Tingkat kesulitan dan kerepotan pun bertingkat, dari yang paling sederhana, menggunakan aplikasi baru, melakukan proses dan prosedur melalui komputer, atau yang lebih rumit penerapan teknologi dalan sebuah operasional perusahaan. Kenyataan ini membuat ngeri kebanyakan orang.
Resiliensi dibutuhkan dalam proses transisi dari belum bisa, menjadi bisa dan sampai tahap jago, artinya benar-benar bisa mengoptimalkan manfaat.
Mungkin karena manusia pada dasarnya penuh pertimbangan. Memang tidak semua dari kita seperti itu, ada pula jenis manusia yang tidak perlu banyak mikir langsung tancap gas. Namun jumlahnya tidak banyak.
Saya akan berbagai pengalaman tentang situasi yang saya alami dalam beradaptasi dengan penggunaan artificial intelligence AI, dua huruf yang mengguncang dunia.

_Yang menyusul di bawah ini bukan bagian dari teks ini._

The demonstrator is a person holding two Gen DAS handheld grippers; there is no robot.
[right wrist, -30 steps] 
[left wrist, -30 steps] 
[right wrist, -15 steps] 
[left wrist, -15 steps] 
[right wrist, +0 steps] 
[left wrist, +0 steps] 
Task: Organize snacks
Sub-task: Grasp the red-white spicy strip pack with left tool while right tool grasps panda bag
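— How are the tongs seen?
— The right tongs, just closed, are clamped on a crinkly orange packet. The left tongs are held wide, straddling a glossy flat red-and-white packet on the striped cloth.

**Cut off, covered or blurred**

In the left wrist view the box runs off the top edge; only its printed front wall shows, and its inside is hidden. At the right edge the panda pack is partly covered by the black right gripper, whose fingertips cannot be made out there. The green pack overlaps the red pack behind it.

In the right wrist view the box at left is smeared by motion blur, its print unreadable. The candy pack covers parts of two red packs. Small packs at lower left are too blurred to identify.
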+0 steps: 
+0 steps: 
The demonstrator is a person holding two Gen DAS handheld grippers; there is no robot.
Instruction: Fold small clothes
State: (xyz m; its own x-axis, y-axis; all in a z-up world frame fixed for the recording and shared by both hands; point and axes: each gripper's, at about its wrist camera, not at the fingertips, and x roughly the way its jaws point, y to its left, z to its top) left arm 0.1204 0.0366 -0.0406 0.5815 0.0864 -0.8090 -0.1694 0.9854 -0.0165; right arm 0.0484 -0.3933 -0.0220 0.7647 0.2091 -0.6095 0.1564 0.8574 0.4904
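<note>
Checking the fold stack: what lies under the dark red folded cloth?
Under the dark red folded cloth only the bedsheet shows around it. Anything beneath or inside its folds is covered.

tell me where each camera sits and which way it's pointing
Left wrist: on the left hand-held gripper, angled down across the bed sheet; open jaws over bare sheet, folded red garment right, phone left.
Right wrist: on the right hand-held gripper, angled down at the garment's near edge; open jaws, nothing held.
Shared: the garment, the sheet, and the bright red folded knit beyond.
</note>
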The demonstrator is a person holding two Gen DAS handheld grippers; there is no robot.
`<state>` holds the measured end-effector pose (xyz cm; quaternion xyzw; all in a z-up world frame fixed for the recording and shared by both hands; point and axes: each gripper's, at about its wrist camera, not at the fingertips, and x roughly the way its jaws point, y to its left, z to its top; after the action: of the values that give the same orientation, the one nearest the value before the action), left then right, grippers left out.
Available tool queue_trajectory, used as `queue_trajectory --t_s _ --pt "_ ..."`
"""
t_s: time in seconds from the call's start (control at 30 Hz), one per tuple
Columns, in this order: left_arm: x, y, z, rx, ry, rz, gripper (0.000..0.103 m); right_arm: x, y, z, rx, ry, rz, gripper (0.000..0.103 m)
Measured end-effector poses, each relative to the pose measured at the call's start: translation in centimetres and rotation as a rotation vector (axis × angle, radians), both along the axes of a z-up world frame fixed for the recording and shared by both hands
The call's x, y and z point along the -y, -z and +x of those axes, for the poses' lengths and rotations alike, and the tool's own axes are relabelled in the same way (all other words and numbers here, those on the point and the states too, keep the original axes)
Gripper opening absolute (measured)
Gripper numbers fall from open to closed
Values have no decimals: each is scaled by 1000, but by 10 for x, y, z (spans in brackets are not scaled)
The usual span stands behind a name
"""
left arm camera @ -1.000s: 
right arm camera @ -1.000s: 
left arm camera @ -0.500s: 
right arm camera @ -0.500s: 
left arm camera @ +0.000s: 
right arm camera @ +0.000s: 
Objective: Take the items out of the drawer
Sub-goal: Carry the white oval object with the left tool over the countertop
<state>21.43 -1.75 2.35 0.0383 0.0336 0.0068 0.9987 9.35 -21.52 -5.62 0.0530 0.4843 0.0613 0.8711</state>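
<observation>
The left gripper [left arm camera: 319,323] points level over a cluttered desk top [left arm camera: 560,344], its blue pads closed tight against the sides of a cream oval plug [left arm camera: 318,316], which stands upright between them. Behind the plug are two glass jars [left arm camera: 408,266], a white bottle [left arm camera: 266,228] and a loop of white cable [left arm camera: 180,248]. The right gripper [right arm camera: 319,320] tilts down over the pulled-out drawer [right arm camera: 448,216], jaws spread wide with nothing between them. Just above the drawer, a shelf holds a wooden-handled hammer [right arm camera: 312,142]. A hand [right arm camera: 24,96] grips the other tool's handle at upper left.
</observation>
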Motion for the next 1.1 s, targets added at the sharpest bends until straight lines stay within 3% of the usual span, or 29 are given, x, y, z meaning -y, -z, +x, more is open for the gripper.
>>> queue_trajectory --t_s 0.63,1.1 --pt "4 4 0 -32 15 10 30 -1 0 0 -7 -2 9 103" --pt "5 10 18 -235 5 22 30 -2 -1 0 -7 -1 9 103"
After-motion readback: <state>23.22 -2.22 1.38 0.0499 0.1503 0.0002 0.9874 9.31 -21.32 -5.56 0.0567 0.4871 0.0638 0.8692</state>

Walapun saat ini yang paling populer dalam penggunaan adalah jenis generative AI seperti Chat GPT, Gemini, Bing Chat, yang memposisikan diri sebagai kecerdasan buatan menyerupai manusia.
Paling tidak butuh waktu hampir setahun untuk melakukan berbagai percobaan trial and error dengan alat ini. Butuh waktu cukup lama bagi saya, untuk dapat memposisikan alat ini sebagai alat bantu atau asisten digital saya. Dan yang paling penting tidak terjebak kepada keseragaman pola pikir dan keseragaman output pekerjaan. Kita memang harus berhati-hati dengan AI.